Nature des moyens de production et loi de la valeur[modifier]

La question est notamment de savoir si les moyens de production dans le secteur étatique sont ou non des marchandises. Certains des participants ont défendu que la circulation de certains moyens de production à l’intérieur du secteur d’Etat, par exemple d’une usine à une autre, constituait une forme d’échange de marchandises. Par ailleurs, le commandant Mora estimait qu’au cours de la transition au socialisme la loi de la valeur continuait à participer à réguler la production, bien qu’elle ne soit plus la seule à la faire (le Plan opérant aussi). Selon lui, la loi de la valeur opère aussi dans les relations entre entreprises étatiques.Cette thèse, soutenue par Bettelheim, est empruntée à Staline.
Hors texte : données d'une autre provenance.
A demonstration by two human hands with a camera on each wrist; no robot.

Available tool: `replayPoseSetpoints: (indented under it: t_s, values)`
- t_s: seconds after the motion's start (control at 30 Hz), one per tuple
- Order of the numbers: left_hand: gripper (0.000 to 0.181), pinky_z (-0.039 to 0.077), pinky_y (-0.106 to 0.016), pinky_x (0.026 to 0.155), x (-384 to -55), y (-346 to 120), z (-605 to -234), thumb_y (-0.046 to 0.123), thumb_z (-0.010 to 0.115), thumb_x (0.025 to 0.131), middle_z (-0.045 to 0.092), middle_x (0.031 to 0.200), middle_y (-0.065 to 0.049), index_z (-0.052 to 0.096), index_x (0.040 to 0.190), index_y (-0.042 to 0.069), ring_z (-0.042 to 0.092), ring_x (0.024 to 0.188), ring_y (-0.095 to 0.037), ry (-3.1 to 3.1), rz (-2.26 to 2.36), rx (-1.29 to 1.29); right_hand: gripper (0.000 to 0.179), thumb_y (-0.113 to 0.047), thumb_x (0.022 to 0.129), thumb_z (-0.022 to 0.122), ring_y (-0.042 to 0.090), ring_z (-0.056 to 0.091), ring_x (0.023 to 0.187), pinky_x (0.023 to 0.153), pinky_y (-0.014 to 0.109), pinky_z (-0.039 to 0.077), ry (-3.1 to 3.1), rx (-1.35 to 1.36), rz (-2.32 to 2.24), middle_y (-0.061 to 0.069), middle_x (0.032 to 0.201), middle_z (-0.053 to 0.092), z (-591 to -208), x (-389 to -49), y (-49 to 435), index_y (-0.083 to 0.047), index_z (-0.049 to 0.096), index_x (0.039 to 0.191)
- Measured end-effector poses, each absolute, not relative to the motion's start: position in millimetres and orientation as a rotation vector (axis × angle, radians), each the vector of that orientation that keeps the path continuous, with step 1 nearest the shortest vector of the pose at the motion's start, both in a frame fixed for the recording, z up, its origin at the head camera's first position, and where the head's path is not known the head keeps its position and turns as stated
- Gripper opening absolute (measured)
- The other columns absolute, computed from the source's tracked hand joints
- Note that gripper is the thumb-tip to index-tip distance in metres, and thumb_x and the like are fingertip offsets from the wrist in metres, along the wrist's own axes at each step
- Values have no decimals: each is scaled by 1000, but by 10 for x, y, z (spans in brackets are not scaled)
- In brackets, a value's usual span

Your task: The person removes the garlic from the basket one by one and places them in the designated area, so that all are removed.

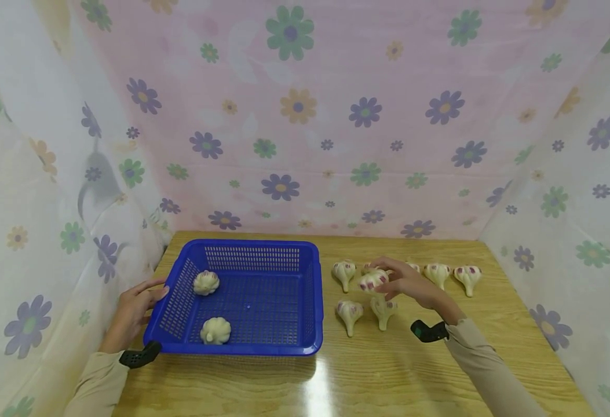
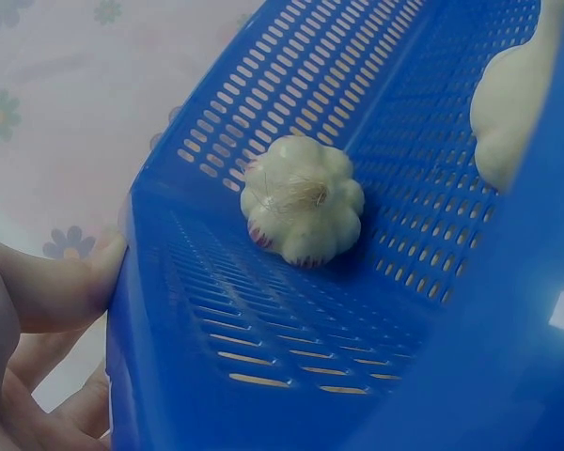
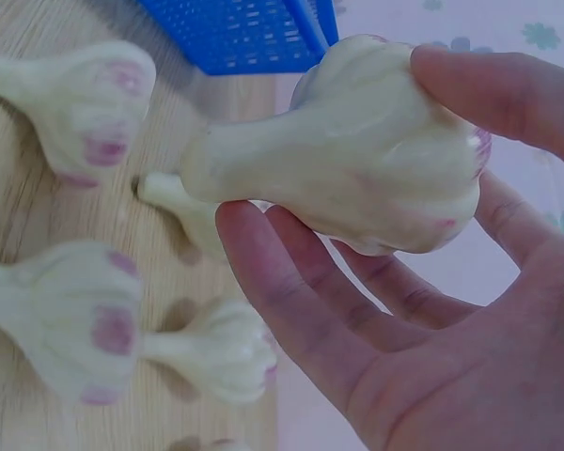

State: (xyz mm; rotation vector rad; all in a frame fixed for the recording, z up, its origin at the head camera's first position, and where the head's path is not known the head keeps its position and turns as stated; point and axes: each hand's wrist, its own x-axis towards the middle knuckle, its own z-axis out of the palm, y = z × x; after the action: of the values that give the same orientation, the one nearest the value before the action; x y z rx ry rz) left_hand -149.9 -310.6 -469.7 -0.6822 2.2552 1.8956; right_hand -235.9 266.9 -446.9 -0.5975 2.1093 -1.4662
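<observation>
Flowered cloth (image 1: 336, 75) backs a worktop (image 1: 263, 385). Right of the blue basket (image 1: 232, 350), the right hand (image 1: 414, 285) grips a raised garlic bulb (image 1: 373, 281) in its fingers; a loose pinch could drop it onto nearby bulbs (image 1: 349, 314). The left hand (image 1: 131, 311) touches the basket's left rim, fingers loose.

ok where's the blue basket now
In the head view, the blue basket sits on the left of the table, two garlic bulbs inside, with the left hand at its left rim.

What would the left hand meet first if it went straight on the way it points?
The left rim of the blue basket; the left hand seems close against it, though contact is unclear.
</observation>
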Motion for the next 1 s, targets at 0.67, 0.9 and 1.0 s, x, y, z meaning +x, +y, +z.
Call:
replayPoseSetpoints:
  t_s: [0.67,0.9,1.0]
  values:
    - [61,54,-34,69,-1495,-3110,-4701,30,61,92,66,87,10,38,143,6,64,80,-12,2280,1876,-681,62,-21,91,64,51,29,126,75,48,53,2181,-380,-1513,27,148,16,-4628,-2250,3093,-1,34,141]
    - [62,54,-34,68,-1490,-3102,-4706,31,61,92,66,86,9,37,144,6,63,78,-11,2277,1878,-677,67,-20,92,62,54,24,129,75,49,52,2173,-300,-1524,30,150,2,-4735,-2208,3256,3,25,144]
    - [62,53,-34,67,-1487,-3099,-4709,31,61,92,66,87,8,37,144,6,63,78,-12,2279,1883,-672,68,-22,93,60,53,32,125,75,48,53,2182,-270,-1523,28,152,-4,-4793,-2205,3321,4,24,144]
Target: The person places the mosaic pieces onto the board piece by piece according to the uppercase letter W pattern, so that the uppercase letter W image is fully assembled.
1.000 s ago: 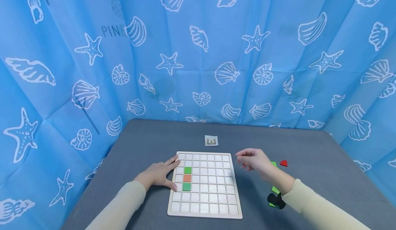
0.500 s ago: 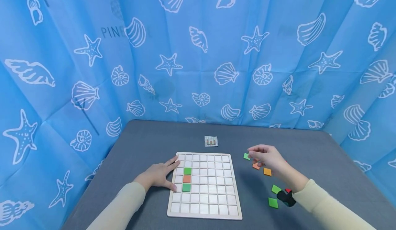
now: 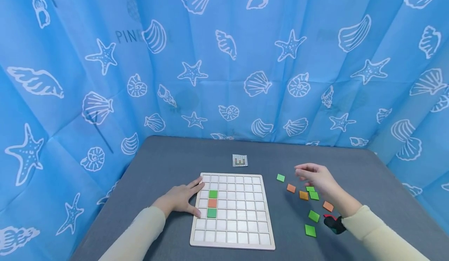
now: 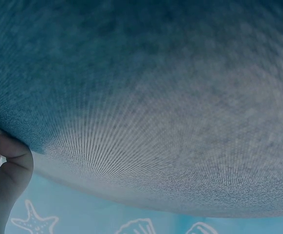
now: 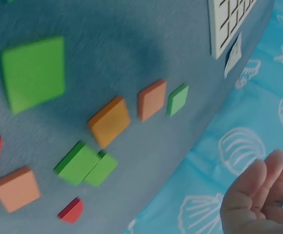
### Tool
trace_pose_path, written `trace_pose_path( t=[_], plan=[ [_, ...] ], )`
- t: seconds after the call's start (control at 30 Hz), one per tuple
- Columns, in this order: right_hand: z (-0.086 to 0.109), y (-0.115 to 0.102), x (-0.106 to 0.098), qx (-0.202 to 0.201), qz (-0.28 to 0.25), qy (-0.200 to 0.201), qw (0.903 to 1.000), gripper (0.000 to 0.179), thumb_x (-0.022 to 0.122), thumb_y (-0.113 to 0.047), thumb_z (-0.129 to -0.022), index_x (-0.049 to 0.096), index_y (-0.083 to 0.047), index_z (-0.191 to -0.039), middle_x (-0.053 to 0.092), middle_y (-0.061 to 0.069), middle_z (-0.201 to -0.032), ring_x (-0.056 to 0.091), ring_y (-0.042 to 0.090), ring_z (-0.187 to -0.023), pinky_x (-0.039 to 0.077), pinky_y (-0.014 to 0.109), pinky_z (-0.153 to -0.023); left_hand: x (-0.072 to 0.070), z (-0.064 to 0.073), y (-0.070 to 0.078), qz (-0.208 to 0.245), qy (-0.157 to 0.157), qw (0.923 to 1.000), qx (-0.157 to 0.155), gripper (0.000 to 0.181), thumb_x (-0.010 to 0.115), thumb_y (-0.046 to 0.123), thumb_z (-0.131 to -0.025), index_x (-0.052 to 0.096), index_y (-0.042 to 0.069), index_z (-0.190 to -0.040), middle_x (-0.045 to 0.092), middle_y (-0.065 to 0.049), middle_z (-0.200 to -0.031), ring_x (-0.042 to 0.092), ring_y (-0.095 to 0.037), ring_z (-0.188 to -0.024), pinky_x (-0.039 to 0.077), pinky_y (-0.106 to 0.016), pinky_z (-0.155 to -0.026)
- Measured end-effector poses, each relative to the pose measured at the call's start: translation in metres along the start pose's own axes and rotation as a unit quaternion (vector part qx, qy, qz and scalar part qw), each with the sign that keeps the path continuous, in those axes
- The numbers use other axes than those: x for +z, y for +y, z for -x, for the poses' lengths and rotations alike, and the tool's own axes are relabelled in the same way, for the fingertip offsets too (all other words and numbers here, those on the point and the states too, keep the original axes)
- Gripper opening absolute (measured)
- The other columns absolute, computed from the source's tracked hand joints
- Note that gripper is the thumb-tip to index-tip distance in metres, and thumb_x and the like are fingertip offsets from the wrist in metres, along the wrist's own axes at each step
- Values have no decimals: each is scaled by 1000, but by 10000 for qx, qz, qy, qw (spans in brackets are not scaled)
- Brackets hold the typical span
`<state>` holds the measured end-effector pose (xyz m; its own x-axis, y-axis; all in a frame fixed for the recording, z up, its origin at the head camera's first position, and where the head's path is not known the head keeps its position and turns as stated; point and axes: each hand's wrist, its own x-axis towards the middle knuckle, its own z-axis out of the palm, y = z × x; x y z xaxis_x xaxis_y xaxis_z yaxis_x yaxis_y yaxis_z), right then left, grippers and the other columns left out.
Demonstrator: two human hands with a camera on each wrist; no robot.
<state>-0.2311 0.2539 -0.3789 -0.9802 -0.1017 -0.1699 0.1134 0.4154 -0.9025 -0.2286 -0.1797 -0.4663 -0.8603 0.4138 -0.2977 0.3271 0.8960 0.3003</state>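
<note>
My left hand (image 3: 180, 197) rests on the left edge of a white gridded board (image 3: 242, 214), fingers spread along the rim. Three square tiles sit in one column of that board: a green tile (image 3: 213, 194) at the top, a salmon tile (image 3: 212, 203) in the middle, a darker green tile (image 3: 211, 213) below. Right of the board, my right hand (image 3: 317, 177) hovers above loose tiles with fingers loosely bent and nothing in them. Nearest to it are a pair of touching green tiles (image 5: 85, 163), an orange tile (image 3: 303, 195) and a salmon tile (image 3: 291, 188).
A small picture card (image 3: 240, 160) lies behind the board on the grey table (image 3: 175, 155). More green tiles (image 3: 310, 230), another salmon tile (image 3: 328, 206) and red rounded pieces (image 5: 71, 210) lie at the right. A blue shell-print curtain (image 3: 224, 77) encloses the table.
My right hand has drawn back to the right, away from the board, uncovering the loose tiles that were hidden under it. The left hand and the tiles on the board stay put.
</note>
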Motion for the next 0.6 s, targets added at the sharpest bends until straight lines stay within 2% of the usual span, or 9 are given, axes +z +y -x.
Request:
trace_pose_path(
  t=[0.23, 0.5, 0.6],
  plan=[
    [0, 8, -16, 70, 247, 278, 9993, 48, 59, -33, -98, 57, 6, -127, 63, 6, -109, 56, 13, -88, 52, 31, -74, 0, 0, 0, 1, 22, 10000, 16, 105, 74, 65, -72, 27, 24, -156, 14, 6, -162, 39, -36, -135, 36, -53, -102],
    [-4, 23, -33, 174, 267, 448, 9985, 51, 58, -36, -98, 57, 4, -128, 58, 9, -117, 56, 18, -95, 50, 36, -81, 0, 0, 1, -14, 80, 10000, -16, 105, 75, 64, -72, 27, 23, -155, 15, 5, -162, 39, -35, -135, 36, -53, -102],
    [-7, 32, -40, 144, 281, 484, 9983, 50, 59, -38, -98, 58, 2, -128, 59, 2, -113, 56, 12, -93, 48, 40, -84, -1, 0, 2, -54, 97, 9999, -73, 105, 75, 64, -71, 28, 24, -155, 15, 6, -162, 39, -35, -135, 36, -53, -101]
  ],
)
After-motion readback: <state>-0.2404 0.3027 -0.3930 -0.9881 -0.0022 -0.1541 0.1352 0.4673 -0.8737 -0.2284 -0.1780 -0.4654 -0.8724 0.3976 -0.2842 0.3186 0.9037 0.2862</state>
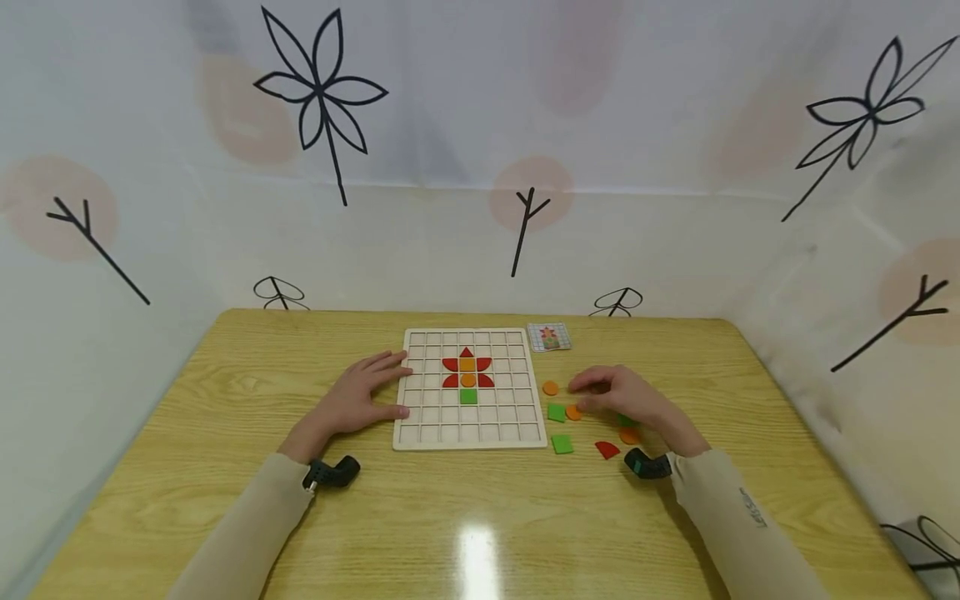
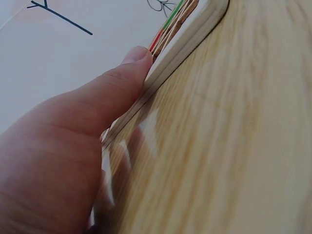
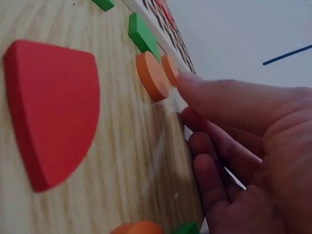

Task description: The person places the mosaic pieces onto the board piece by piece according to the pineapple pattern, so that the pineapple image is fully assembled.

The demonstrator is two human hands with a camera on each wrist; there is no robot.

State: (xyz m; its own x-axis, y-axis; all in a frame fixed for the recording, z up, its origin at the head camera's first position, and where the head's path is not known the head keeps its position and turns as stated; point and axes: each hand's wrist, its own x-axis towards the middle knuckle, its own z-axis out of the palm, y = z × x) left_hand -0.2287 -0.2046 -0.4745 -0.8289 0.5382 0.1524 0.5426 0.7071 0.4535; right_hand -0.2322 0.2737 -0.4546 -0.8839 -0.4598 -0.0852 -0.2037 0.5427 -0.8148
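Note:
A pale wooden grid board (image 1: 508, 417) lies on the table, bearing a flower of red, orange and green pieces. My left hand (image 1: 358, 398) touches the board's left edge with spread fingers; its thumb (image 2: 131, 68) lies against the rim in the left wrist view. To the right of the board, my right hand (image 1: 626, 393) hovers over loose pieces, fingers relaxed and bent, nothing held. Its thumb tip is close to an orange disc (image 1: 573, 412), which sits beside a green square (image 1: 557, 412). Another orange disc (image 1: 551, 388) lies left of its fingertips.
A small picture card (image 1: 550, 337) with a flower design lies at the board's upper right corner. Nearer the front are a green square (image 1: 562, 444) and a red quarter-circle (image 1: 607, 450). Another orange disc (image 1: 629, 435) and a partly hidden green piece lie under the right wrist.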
Le Che et Mandel défendaient au contraire que la production est régulée par le Plan, dont la logique est en contradiction formelle avec la loi de la valeur, et que par ailleurs les biens de production ne peuvent être considérés comme des « marchandises » puisqu’ils ne changent pas de propriétaire. Marx explique d’ailleurs que la nature marchande des produits du travail ne sont que des formes historiques passagères, propres à une économie basée sur des producteurs individuels, séparés les uns des autres.

Ce débat théorique a un lien évident avec celui sur la planification économique, car ceux qui confondent la survivance des catégories marchandes avec le rôle régulateur de la loi de la valeur doivent attribuer un rôle majeur aux mécanismes du marché dans le cadre de l’économie planifiée en ce qui concerne les moyens de production.

Sources[modifier]

  • Ernest Mandel, dans Che Guevara : écrits d'un révolutionnaire, Montreuil, La Brèche-PEC, 1987, repris dans Che Guevara, Cahiers de formation marxiste n°2, Formation Léon Lesoil – Ligue communiste révolutionnaire, section belge de la IVe Internationale, p. 22-27.
  • Michael Löwy, "Ni décalque ni copie : Che Guevara, ou la recherche d'un nouveau socialisme", exposé présenté pour la première fois à la Conférence annuelle de la Fondation Ernesto Che Guevara, Italie, juin 2001, repris dans Che Guevara, Cahiers de formation marxiste n°2, Formation Léon Lesoil – Ligue communiste révolutionnaire, section belge de la IVe Internationale, p. 30.